1- Sanık hakkında resmi belgede sahtecilik suçundan kurulan mahkumiyet hükmü ile katılanlar …, … ve …’e yönelik dolandırıcılık suçlarından kurulan hükümlere yönelik sanık müdafiinin temyiz talebinin incelenmesinde;
5237 sayılı TCK’nın 53. maddesinin 1. fıkrasının (c) bendinde yer alan haklardan sanığın kendi alt soyu üzerindeki velayet, vesayet ve kayyımlık yetkileri yönünden koşullu salıverilme tarihine kadar uygulanması gerektiğinin gözetilmemesi isabetsizliğinin, Anayasa Mahkemesinin 08.10.2015 gün 2014/140 Esas, 2015/85 sayılı iptal kararı ile birlikte infaz aşamasında yeniden değerlendirilmesi mümkün görülmüştür.

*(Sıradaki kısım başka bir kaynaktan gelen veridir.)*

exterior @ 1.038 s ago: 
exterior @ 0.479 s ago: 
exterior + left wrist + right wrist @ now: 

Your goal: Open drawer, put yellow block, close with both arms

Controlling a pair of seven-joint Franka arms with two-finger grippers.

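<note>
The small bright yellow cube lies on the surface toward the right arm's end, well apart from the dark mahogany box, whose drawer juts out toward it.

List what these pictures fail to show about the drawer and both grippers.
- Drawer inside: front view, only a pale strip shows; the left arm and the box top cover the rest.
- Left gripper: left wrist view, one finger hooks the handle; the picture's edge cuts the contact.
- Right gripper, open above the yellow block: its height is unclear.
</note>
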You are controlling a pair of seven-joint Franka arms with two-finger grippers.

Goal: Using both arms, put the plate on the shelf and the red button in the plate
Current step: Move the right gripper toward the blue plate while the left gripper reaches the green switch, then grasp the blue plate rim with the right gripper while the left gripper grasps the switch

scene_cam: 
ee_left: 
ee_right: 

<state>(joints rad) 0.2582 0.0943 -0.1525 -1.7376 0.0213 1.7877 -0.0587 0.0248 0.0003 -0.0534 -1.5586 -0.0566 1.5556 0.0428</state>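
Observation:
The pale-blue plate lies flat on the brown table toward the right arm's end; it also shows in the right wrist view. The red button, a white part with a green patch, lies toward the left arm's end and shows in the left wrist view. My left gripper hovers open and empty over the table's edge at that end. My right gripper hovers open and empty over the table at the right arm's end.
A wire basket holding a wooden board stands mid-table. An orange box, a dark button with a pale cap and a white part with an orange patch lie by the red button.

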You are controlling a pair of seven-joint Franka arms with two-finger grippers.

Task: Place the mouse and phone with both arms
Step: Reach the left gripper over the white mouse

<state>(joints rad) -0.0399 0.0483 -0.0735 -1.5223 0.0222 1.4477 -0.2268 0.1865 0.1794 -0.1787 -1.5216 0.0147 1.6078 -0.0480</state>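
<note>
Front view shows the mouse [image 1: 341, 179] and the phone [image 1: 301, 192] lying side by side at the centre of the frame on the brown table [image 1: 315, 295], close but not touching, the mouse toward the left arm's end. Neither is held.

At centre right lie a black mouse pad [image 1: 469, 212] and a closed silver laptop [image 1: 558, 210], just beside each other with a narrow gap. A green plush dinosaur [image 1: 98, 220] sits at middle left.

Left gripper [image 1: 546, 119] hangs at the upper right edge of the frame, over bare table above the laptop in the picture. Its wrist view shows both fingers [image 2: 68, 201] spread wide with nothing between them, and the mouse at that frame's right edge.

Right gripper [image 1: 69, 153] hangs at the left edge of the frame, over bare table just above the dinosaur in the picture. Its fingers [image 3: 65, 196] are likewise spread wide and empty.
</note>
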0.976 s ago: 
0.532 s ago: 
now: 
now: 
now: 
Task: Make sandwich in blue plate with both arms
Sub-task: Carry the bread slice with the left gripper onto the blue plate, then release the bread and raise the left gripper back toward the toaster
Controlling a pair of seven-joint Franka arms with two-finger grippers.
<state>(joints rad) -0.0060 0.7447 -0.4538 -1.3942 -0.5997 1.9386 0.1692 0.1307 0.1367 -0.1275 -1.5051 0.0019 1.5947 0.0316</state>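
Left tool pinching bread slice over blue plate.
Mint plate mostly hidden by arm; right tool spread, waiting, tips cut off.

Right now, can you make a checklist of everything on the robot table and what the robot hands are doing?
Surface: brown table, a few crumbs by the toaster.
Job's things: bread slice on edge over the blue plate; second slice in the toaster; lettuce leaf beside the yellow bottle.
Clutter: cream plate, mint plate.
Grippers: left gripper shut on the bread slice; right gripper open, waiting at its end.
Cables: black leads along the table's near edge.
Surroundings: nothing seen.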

Yapılan duruşmaya, toplanıp karar yerinde gösterilen delillere, mahkemenin soruşturma sonuçlarına uygun şekilde oluşan inanç ve takdirine, incelenen dosya içeriğine göre sanık müdafiinin yerinde görülmeyen sair temyiz itirazlarının reddine, ancak;
Adli emanetin 2010/6291, 2010/5336 ve 2010/4984 sırasında kayıtlı suça konu senetlerin dosyada delil olarak saklanması yerine müsaderesine karar verilmesi,
Yasaya aykırı, sanık müdafiinin temyiz itirazları bu itibarla yerinde görülmüş olduğundan hükmün bu sebepten dolayı 5320 sayılı Yasanın 8/1. maddesi gereğince uygulanması gereken 1412 sayılı CMUK’nın 321. maddesi uyarınca BOZULMASINA; ancak yeniden duruşma yapılmasını gerektirmeyen bu hususun 5320 sayılı Yasanın 8/1. maddesi gereğince uygulanması gereken 1412 sayılı CMUK’nın 322. maddesi uyarınca düzeltilmesi mümkün bulunduğundan, hüküm fıkrasından müsadereye ilişkin bölüm çıkarılarak yerine ” suça konu belgelerin dosyada delil olarak saklanmasına” cümlesinin eklenmesi suretiyle, sair yönleri usul ve yasaya uygun bulunan hükmün DÜZELTİLEREK ONANMASINA,
2- Sanık hakkında … ve …’a yönelik dolandırıcılık suçlarından kurulan hükümlere yönelik sanık müdafiinin temyiz talebinin incelenmesinde
Katılan …’ın 10.11.2010 tarihli duruşmada zararının sanık tarafından karşılandığı ve şikayetçi olmadığına yönelik beyanı karşısında sanık hakkında TCK’nın 168. maddesinin uygulanması koşullarının değerlendirilmemesi; katılan …’na yönelik eylemle ilgili olarak ise katılan …’na verilen senedin önceden doğmuş borç nedeni ile verildiğinin iddia ve kabul edildiği olayda, ayrıntıları Yargıtay Ceza Genel Kurulunun 03.03.1998 gün ve 6/8-69 sayılı kararında da açıklandığı üzere, önceden doğmuş bir borç için hileli davranışlarda bulunulması halinde haksız yarar kandırıcı nitelikteki davranışlar sonucu doğmayacağından dolandırıcılık suçunun oluşmayacağı cihetle; sanığın, …’na yönelik unsurları oluşmayan suçtan beraati yerine yazılı şekilde mahkumiyetine karar verilmesi,
Yasaya aykırı, sanık müdafiinin temyiz itirazları bu itibarla yerinde görülmüş olduğundan, hükmün bu sebeplerden dolayı 5320 sayılı Yasanın 8/1. maddesi gereğince uygulanması gereken 1412 sayılı CMUK’nın 321. maddesi uyarınca BOZULMASINA, 24.10.2017 tarihinde oybirliğiyle karar verildi.